As if having 22-quid National Trust bus tours of Croydon are not enough, now there’s even a feature film about the town centre. Well, a short-form documentary, at least.
Entitled the “Croydon: The High-rise and Fall”, it is from the Architecture Foundation, so has the benefit of a greater amount of impartiality, and expertise, than so much of the rose-tinted guff spouted by the Glee Club.
It also carries the words “Part One” in its title, which implies there will be a Part Two (it doesn’t state when). Maybe after Hammersfield, if that ever happens?
The video includes interviews with Croydon Council officials, including the “stunning” (copyright Tony Newman) £185,000 new CEO, Jo Negrini, as well as input from the author of Concretopia and unabashed Croydon fan, John Grindrod.

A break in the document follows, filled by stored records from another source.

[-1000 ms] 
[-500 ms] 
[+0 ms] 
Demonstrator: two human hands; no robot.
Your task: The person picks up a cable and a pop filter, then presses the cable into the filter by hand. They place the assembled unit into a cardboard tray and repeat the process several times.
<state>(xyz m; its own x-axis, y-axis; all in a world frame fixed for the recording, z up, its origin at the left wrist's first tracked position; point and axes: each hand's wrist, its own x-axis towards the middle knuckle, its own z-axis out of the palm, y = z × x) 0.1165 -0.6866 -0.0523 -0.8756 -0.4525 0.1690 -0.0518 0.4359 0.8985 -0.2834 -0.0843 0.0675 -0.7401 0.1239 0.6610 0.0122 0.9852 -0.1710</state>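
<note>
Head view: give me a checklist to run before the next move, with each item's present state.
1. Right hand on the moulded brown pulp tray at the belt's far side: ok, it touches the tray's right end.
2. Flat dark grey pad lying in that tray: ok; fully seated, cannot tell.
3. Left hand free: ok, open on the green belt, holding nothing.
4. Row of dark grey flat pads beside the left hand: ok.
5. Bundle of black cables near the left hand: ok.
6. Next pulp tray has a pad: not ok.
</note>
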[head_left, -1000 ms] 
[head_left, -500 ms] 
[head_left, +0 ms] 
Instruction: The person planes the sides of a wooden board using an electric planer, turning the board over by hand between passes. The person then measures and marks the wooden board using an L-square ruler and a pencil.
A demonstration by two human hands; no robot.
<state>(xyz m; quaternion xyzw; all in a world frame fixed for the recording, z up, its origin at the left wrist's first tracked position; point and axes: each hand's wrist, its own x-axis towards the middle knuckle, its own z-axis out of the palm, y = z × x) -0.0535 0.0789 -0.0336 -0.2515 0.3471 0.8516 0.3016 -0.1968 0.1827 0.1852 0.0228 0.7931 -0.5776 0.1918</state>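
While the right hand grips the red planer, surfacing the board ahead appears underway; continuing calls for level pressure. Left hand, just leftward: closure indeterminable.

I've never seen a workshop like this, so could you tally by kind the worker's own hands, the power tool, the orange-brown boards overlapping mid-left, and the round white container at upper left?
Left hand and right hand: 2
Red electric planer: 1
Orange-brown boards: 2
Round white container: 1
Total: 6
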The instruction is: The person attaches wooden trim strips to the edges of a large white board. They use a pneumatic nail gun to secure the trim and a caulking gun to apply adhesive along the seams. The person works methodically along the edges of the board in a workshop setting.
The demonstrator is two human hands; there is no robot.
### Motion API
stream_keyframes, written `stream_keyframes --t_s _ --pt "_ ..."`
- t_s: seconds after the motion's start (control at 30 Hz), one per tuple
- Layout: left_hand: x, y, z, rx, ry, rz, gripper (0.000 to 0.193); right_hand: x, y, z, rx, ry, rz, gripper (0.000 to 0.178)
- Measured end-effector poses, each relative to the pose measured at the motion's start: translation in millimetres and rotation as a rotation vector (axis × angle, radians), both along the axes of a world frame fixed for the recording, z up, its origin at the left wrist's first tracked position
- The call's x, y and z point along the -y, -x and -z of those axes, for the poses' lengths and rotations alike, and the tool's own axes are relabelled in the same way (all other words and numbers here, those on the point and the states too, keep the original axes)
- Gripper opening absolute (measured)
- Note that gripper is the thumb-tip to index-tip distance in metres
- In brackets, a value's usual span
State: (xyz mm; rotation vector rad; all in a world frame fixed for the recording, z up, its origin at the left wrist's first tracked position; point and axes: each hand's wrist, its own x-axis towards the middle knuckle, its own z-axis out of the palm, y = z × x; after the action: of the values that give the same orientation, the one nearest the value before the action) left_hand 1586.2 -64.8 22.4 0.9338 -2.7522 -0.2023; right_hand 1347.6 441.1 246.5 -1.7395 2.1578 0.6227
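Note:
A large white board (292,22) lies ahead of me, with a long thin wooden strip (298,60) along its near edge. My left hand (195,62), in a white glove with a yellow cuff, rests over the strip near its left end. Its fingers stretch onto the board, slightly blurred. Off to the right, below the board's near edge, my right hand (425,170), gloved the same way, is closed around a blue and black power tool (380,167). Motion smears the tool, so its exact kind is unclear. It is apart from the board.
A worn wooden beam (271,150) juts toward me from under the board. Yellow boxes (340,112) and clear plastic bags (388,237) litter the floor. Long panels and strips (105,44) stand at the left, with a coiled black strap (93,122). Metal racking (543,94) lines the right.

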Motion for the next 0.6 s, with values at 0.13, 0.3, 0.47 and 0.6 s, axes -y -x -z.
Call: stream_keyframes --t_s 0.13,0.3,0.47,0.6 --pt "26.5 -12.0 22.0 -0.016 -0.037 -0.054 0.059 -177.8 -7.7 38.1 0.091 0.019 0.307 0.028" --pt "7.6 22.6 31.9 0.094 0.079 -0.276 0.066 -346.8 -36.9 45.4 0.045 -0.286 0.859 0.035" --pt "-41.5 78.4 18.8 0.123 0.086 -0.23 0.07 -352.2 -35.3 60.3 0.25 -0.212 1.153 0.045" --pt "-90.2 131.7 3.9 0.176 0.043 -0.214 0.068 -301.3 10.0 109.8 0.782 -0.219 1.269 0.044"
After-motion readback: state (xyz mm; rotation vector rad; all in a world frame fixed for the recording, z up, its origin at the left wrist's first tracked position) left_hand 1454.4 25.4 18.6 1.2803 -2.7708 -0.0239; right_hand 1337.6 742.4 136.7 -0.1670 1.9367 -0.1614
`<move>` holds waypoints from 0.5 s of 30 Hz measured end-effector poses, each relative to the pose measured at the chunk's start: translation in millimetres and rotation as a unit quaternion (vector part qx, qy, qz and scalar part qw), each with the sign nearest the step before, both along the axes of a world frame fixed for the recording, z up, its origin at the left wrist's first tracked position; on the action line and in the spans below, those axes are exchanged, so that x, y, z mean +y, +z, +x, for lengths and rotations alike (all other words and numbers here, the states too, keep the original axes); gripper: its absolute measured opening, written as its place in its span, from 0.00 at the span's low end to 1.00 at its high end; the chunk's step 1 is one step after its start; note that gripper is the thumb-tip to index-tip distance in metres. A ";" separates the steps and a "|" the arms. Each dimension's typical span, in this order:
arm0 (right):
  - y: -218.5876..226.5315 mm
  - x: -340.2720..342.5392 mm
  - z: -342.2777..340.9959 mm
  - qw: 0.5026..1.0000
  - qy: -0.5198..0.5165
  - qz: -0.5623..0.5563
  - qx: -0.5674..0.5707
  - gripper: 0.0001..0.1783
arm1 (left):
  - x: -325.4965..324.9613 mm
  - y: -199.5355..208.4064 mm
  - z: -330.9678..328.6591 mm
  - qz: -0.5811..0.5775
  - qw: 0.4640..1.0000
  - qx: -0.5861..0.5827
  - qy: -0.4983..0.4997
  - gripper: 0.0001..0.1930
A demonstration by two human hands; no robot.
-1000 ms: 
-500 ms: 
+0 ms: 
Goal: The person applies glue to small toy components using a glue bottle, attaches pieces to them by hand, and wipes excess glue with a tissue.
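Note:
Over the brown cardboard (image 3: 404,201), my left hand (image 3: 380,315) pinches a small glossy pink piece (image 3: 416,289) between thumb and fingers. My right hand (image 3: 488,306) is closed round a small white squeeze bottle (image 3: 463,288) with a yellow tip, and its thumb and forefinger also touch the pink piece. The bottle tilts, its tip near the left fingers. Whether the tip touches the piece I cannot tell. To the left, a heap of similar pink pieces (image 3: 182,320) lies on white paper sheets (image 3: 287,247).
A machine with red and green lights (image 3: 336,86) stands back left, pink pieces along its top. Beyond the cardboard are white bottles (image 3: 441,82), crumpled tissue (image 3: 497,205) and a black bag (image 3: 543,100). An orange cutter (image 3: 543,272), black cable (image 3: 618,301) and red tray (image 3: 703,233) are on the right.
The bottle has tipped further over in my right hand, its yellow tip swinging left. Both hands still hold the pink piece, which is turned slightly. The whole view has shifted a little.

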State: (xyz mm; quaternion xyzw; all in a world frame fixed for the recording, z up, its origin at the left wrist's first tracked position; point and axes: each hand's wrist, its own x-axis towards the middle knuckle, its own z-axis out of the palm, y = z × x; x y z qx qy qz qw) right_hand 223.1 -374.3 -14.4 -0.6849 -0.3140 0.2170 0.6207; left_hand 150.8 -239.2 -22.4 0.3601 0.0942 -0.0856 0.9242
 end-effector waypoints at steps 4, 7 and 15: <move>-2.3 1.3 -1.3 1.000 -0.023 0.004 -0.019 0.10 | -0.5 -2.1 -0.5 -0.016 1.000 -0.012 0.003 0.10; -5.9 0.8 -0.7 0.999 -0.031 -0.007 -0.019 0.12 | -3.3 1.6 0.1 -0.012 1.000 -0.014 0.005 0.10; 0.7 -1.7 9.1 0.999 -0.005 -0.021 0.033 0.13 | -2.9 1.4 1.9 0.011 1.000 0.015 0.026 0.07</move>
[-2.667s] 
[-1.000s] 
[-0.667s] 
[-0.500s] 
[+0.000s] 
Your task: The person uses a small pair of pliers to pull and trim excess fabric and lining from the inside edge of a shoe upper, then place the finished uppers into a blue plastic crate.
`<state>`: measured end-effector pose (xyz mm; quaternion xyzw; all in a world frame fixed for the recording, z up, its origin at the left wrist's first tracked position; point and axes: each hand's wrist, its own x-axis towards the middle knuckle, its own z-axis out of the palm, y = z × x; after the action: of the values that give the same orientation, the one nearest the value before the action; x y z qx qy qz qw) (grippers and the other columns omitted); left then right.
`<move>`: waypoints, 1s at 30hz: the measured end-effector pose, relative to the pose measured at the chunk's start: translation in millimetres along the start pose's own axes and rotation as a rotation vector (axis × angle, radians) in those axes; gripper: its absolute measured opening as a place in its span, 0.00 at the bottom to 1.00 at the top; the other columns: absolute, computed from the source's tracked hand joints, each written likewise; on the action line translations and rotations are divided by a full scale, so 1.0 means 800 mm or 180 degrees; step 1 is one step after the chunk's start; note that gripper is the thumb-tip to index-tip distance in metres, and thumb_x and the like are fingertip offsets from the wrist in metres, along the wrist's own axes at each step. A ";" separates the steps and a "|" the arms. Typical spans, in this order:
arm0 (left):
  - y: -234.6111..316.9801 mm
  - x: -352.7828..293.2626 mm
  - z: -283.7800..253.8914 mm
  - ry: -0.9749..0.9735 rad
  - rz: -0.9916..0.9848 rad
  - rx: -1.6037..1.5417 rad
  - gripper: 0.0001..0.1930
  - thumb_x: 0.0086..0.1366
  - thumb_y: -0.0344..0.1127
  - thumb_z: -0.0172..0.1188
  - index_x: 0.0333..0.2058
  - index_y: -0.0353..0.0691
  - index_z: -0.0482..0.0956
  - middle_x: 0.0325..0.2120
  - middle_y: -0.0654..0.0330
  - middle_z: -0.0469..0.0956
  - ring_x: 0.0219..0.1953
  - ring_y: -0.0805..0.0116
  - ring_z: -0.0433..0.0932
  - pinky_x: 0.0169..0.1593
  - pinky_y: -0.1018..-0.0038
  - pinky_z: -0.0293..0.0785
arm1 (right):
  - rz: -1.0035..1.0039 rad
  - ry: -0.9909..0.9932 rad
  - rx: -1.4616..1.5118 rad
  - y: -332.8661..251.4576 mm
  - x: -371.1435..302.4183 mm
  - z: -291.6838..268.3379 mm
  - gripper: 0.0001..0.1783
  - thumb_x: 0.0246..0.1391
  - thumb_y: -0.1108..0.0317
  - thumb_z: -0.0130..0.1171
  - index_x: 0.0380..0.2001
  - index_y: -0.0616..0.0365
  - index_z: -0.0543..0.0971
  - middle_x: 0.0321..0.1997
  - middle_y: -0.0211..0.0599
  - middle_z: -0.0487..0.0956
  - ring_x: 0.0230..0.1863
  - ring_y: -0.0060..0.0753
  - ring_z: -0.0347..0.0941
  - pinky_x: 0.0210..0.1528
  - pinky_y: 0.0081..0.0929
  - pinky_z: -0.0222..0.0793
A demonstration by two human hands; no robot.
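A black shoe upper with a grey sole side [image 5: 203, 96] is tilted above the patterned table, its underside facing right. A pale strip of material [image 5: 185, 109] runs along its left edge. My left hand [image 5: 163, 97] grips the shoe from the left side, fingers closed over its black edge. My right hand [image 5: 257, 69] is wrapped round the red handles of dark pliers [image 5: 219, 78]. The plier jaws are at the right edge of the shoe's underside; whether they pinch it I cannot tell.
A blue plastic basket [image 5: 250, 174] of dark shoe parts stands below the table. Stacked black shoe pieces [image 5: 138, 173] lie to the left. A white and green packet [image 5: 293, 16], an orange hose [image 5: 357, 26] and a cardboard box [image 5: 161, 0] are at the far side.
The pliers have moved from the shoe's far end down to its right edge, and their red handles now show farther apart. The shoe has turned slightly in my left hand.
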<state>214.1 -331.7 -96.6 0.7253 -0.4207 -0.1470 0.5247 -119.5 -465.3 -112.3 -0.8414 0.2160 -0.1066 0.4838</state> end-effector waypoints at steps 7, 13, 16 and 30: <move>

It is signal of the disregard in which Croydon is held that, even when the National Trust was promoting this week of tours and talks which it is co-promoting with the council, the official making the announcement chose to describe the place as a “crap town”, somehow reinforcing that very notion.
In post last week, Grindrod provided a useful caveat to the National Trust’s activities: “Back when I was writing Concretopia it didn’t seem anyone was interested in Croydon. That was part of the inspiration for writing it: no-one ever mentioned Croydon in books or culture, unless it was a shit joke.
“Now there’s a whole load of National Trust activity celebrating the town’s post-war rebuilding and the Fairfield Halls. There are bus and walking tours. There’s tons of media coverage. There’s a beautiful book celebrating the town and its post-war heritage. The full works.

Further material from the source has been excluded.